The significance of these impact analyses can be immediate or long-term, especially when cumulative and producing a wide range of impacts overtime if neglected. Recent studies show that a major portion of these impacts are usually produced and experienced in proximity of marginalized populations (Chen et al., 1998; Delbosc & Currie, 2011; Sharifiasl et al., 2023).

The transportation sector is the largest direct source of air pollution and greenhouse gas (GHGs) emissions in metropolitan areas across the globe (EPA, 2024). Idling trucks and cars in traffic congestion increase exposure to carbon monoxide emissions and sulfur dioxide and reduces oxygen intake, which can aggravate respiratory issues such as asthma. Nitrogen monoxide, hydrocarbons, and peroxyacetyl nitrates are associated with respiratory and eye irritations and lung cancer. More research is needed to understand the environmental impacts, such as air pollution and noise levels, on low-income and minority groups that live immediately adjacent to transportation networks.

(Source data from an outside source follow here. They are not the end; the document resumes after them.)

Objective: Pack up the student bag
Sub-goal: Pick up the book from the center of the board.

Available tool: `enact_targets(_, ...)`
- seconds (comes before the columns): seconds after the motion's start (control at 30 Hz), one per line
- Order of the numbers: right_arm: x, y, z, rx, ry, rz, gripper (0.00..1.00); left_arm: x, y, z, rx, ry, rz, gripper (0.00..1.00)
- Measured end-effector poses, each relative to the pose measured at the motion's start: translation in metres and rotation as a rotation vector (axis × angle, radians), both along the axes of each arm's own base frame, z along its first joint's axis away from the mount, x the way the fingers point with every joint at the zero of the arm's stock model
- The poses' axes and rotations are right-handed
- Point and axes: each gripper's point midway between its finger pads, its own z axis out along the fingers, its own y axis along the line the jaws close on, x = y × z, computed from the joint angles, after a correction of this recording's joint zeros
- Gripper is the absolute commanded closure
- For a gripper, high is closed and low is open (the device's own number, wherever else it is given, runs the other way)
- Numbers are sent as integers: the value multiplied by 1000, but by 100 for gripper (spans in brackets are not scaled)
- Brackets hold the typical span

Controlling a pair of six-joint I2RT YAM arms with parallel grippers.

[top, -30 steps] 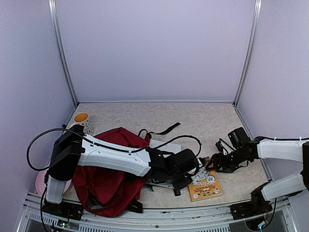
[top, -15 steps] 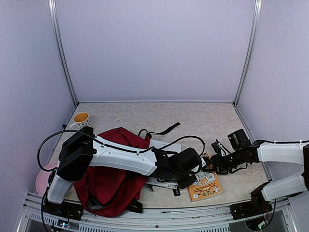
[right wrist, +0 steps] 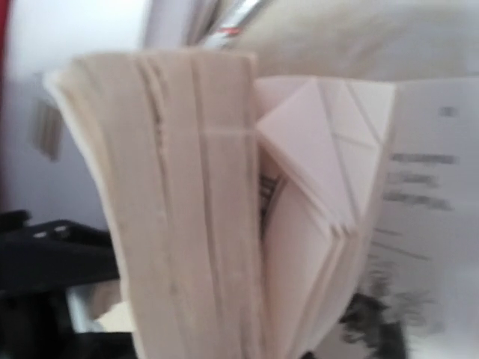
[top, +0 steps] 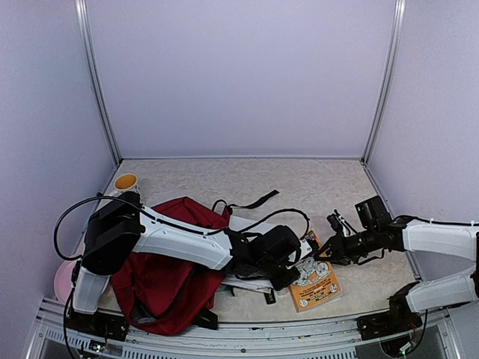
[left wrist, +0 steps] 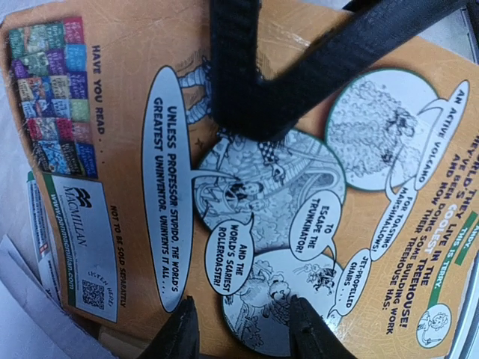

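Observation:
The student bag (top: 161, 273), dark red, lies flat at the near left with a black strap (top: 251, 202) trailing behind it. My left arm reaches across it. The left gripper (top: 288, 269) hovers open over an orange comic-covered book (top: 318, 284); in the left wrist view its fingertips (left wrist: 183, 333) stand apart just above the back cover (left wrist: 150, 149), and a black strap (left wrist: 247, 75) crosses the cover. My right gripper (top: 324, 253) is at the book's far edge. The right wrist view is filled by fanned page edges (right wrist: 187, 209); the fingers are hidden.
A white cup with orange inside (top: 126, 183) stands at the far left. A pink round thing (top: 63, 280) lies by the left arm's base. White sheets (top: 254, 224) lie under the left arm, and a black cable (top: 296, 213) loops behind it.
My right gripper has moved left to the book's far edge. The book has shifted slightly left and back. The left gripper has slid a little left over the book.

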Motion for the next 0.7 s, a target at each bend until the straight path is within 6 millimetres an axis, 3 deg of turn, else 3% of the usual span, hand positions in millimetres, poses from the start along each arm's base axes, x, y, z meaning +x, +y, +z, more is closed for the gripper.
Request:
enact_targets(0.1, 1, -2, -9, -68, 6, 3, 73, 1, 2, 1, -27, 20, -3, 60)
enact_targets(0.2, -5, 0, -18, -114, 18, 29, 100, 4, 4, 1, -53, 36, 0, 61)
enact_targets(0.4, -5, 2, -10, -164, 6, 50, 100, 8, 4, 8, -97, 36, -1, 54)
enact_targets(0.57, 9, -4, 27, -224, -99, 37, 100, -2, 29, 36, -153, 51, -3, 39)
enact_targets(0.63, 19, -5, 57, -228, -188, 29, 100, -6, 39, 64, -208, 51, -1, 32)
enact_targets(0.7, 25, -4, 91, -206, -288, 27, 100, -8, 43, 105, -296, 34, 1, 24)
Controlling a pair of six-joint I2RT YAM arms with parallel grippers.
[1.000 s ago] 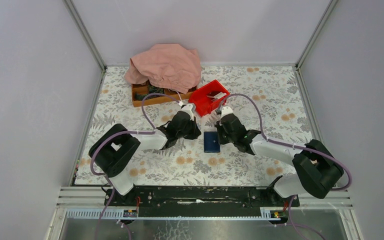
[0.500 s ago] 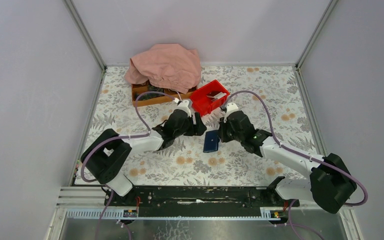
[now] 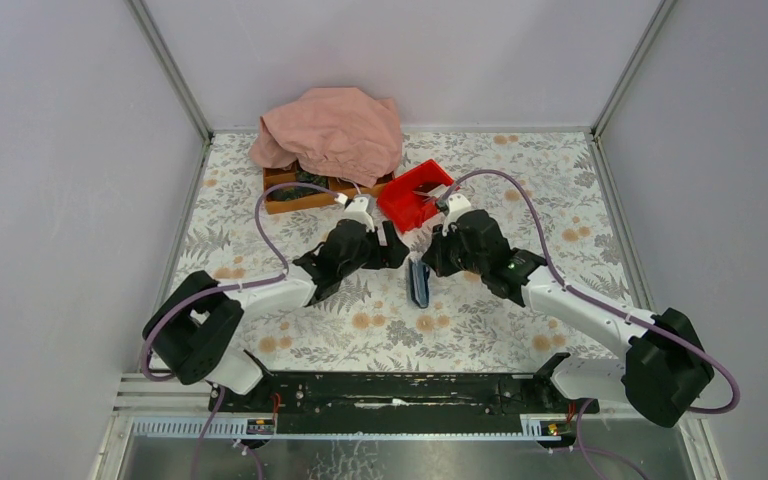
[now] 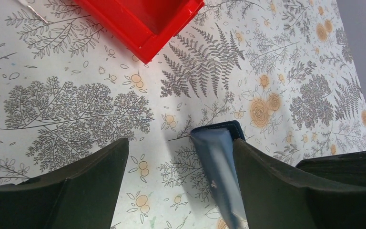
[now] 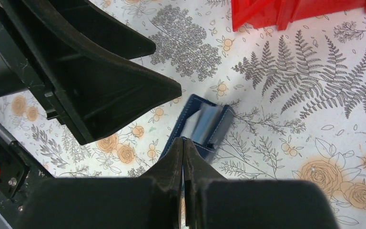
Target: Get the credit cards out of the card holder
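Note:
The card holder [image 3: 420, 284] is dark blue with a glossy blue-grey inner panel. It stands tilted up on one long edge at the middle of the table. My right gripper [image 3: 428, 262] is shut, and its tips [image 5: 183, 141] pinch the near edge of the card holder [image 5: 205, 125]. My left gripper [image 4: 180, 143] is open just left of it. The card holder [image 4: 217, 160] lies between the jaws, close against the right finger [image 4: 267, 181]. That gripper's fingers [image 5: 124, 86] fill the upper left of the right wrist view. The credit cards are hidden; I see only the holder's panel.
A red bin [image 3: 415, 195] sits just beyond both grippers, also in the left wrist view [image 4: 143, 19]. Behind it a wooden tray [image 3: 295, 197] lies partly under a pink cloth [image 3: 330, 130]. Metal rails edge the floral table cover [image 3: 520, 330].
The card holder went from lying flat to standing tilted on its edge, raised by the shut right gripper. The left gripper opened wide and moved forward beside the holder.

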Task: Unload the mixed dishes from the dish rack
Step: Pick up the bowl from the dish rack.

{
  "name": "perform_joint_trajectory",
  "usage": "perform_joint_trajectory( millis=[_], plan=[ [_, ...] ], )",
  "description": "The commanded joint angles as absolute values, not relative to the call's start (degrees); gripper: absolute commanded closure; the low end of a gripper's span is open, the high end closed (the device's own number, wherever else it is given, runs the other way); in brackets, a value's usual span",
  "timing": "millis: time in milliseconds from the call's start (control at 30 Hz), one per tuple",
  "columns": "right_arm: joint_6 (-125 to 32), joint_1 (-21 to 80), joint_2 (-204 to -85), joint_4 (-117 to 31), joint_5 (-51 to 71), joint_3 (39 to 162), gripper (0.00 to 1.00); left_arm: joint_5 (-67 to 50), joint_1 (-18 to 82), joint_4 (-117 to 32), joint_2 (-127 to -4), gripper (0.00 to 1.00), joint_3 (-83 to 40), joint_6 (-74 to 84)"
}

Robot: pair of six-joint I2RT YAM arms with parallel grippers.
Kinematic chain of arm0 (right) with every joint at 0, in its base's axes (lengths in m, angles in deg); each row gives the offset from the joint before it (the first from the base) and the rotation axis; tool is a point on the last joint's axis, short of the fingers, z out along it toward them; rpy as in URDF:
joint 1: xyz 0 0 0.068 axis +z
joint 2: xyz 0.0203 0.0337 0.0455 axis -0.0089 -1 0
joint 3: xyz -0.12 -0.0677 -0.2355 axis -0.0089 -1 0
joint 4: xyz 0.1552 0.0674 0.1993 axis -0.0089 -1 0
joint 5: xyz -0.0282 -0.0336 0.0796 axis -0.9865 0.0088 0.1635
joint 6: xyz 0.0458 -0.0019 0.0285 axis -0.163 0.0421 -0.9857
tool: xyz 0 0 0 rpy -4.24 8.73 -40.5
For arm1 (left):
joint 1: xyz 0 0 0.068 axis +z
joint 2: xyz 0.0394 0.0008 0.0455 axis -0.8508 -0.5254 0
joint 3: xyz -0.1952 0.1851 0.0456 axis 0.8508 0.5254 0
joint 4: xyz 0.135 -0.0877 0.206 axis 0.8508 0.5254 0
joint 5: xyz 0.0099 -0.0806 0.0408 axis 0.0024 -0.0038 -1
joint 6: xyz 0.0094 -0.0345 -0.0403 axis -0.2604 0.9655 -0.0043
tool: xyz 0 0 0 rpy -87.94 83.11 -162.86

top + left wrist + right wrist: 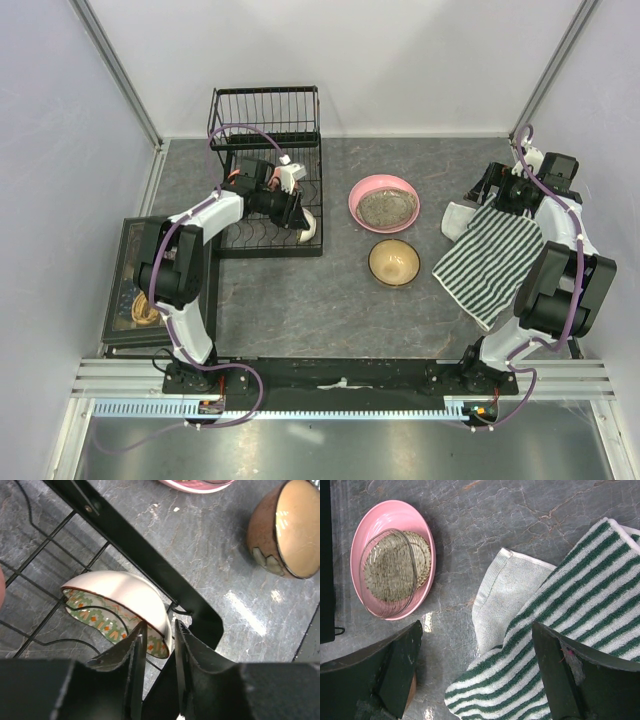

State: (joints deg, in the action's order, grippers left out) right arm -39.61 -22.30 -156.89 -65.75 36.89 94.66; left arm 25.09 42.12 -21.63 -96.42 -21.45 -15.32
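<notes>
Grey table (pixel 300 300), white bowl (pixel 120 592) at rack (pixel 140 555) edge, left jaws clamping rim

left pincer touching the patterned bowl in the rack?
Touching. Left wrist view: the left pincer straddles the rim of the small white patterned bowl, one finger on the patterned inside, the other against the white outside.

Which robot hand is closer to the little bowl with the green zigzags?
The left. The left gripper pinches the little bowl by its rim, inside the rack. The right gripper hangs open far off on the other side, above the striped cloth.
</notes>
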Motion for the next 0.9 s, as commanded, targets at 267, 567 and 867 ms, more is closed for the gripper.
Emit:
perform_joint_trajectory(
  millis=[267, 567, 867],
  plan=[
    [-38.24, -22.25, -157.77, -65.16, 36.43, 95.32, 0.02, 30.77, 43.36, -24.20, -97.02, 0.86, -23.60, -12.41],
    [-38.15, -22.25, -157.86, -65.25, 36.25, 95.32, 0.02, 33.58, 44.33, -25.34, -97.02, 0.98, -23.42, -11.00],
    [-38.07, -22.25, -158.03, -65.34, 36.34, 95.41, 0.02, 36.30, 46.00, -28.07, -94.73, 0.99, -21.93, -9.34]
  ],
)
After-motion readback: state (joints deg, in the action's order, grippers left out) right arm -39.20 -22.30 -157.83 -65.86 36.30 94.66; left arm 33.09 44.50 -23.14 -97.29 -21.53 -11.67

Environmental justice studies use examine the relationship between income, race, ethnicity, and other socioeconomic factors and pollution rates across different communities (Schweitzer & Valenzuela Jr, 2004). These studies of indirect impacts reveal a higher concentration of airborne particulates in low-income and minority neighborhoods. The disparity is further aggravated because studies indicate that low-income commuters contribute significantly less to air pollution (Bullard & Johnson, 1997). Lower-income households are less likely to own and drive private cars than their higher-income counterparts (Bullard & Johnson, 1997).

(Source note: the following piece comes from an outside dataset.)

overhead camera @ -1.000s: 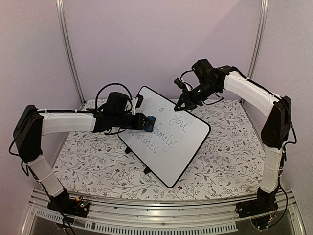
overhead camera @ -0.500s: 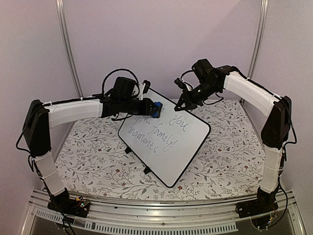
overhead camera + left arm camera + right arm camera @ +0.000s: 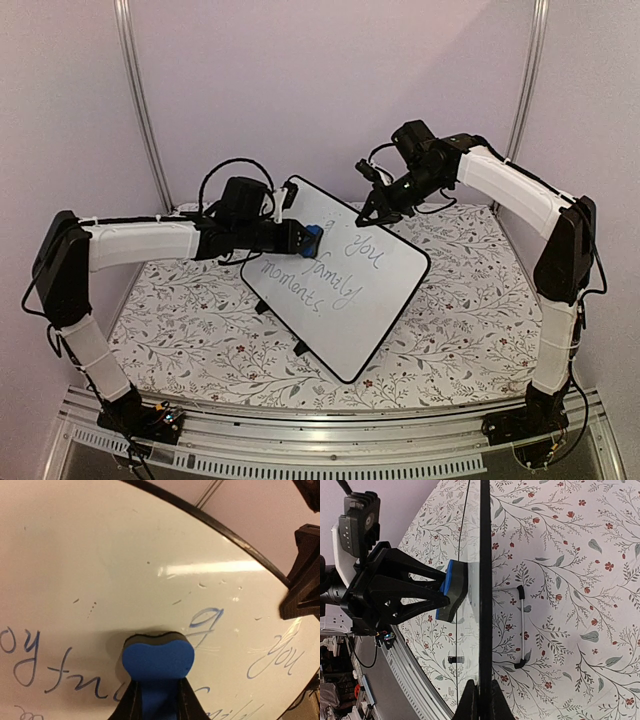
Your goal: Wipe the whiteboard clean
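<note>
Against whiteboard point(image 3: 370, 300), blue eraser point(image 3: 158, 660) in left gripper point(image 3: 303, 238), right gripper point(image 3: 481, 700) apparently clamping rim

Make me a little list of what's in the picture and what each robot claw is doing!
Board: whiteboard, tilted, standing on the flowery tablecloth
Writing: words left, like "you" and "moments"
Left side: left claw shut on the blue eraser, pressed against the board
Right side: right claw shut on the board's far edge
Job: not finished
</note>
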Robot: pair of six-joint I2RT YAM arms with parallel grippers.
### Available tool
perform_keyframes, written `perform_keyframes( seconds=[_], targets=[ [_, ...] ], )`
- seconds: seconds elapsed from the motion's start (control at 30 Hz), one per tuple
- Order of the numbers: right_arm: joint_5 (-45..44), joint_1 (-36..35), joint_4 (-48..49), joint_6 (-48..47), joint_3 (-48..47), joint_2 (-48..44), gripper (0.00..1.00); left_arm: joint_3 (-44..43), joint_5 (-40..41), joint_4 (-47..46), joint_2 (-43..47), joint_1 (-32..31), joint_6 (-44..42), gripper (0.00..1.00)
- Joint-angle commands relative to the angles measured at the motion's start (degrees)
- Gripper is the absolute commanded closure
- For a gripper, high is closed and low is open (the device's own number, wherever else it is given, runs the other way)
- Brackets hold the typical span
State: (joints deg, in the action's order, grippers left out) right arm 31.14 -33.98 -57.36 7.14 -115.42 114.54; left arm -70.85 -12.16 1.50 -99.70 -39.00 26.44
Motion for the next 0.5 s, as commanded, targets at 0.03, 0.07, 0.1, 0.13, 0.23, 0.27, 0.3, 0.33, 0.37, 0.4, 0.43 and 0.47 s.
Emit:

In addition, hospital admission rates show that low-income commuters and households suffer health impacts from greater exposure to higher ozone, aerosol acidity, and sulfate concentrations (Rivas et al., 2017). Other findings indicate a high correlation between traffic congestion and pollutants, including benzene, 1,3-butadiene, and diesel particulate matter. There is approximately a three times higher probability that the lowest income groups reside in neighborhoods with a higher concentration of noise and air pollution due to traffic congestion. Yet another study finds a negative correlation between traffic density and household income for all races except for white communities (Houston et al., 2004). Finally, studies that examined different U.S. contexts acknowledge the relationship between public health issues, diseases, and residents in low-income neighborhoods or areas adjacent to major roadways and highways (Schweitzer & Valenzuela Jr, 2004).

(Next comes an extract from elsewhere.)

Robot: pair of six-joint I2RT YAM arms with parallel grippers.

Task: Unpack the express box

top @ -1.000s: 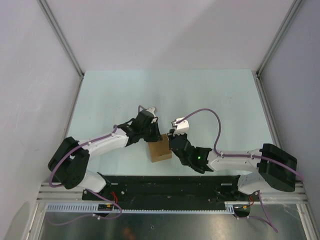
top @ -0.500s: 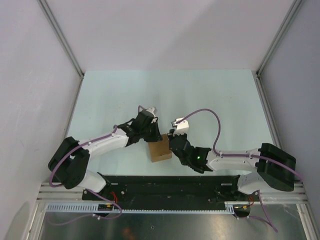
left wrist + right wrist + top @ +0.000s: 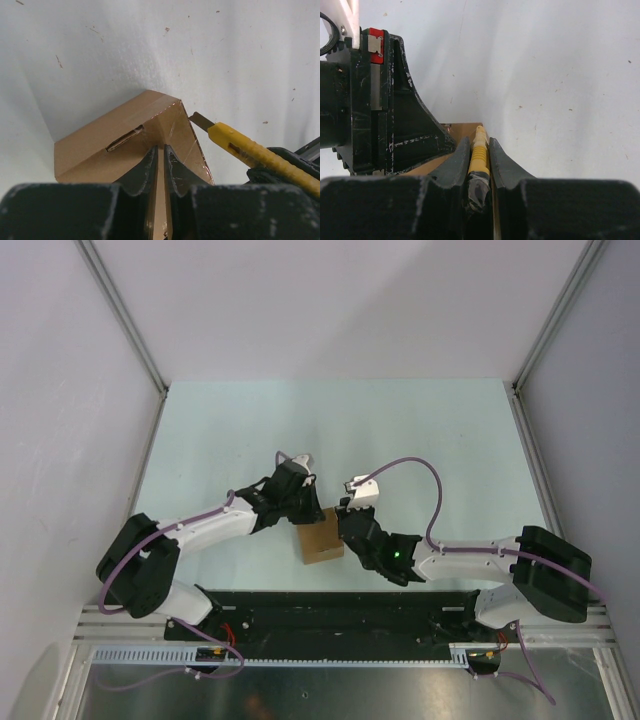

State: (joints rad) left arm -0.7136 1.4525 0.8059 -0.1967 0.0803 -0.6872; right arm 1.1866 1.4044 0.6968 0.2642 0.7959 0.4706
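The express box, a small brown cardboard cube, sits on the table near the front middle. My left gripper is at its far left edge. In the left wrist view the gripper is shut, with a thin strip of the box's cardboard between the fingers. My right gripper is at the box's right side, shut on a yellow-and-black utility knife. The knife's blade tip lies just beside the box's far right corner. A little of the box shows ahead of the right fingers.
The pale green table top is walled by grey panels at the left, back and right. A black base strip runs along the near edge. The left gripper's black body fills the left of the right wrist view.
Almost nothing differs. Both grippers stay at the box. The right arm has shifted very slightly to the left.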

Numerous acts and executive orders have sought to mitigate the adverse effects of transportation projects on vulnerable communities (Rowangould et al., 2016). For instance, in 1992, President Clinton issued an executive order (EO 12805) that required all federal agencies, such as the U.S. Department of Transportation (USDOT), to evaluate the impact of transportation projects on low-income communities. In addition, planning agencies at all levels conduct impact assessments and seek to address environmental justice issues. Moreover, the Intermodal Surface Transportation Efficiency Act of 1991 (ISTEA) promotes public involvement in regional transport plans and requires a commitment to continuous public transit funding. Finally, the Transportation Equity Act for the 21st Century (TEA21), which became effective in 1998, formally and explicitly declared equity a priority for U.S. transportation practices. These orders and acts protect low-income groups and minorities from bearing transportation costs and call for action that allows these communities to enjoy equal benefits (Schweitzer & Valenzuela Jr, 2004).

In addition, the Intermodal Surface Transportation Efficiency Act (ISTEA) broadened the required factors that transportation planning agencies must consider. ISTEA also promotes multimodal transportation and air quality monitoring. This act also empowered Metropolitan Planning Organizations (MPOs) and regional planning agencies in the U.S. to advocate and plan for equity in transportation. This practice is relevant because studies underscore that equity is a serious issue at both regional and metropolitan scales. ISTEA was a turning point in U.S. transportation planning as it relegated several transportation decisions (such as multimodal transport system) to local government and called for the end of highway-oriented development (Abbot & Lowry, 2010).

Local groups, like community-based, faith-based, or other non-governmental organizations, are partners in disseminating information among vulnerable communities. These organizations may assist government agencies in developing more equitable projects under the newest federal transportation reauthorization bill, SAFTEA—Safe, Accountable, Flexible and Efficient Transportation Equity Act (Schweitzer & Valenzuela Jr, 2004).  Other examples of recent transportation equity acts include the Fixing America’s Surface Transportation Act or “FAST Act” (“Intermodal Surface Transportation Efficiency Act,” 2024)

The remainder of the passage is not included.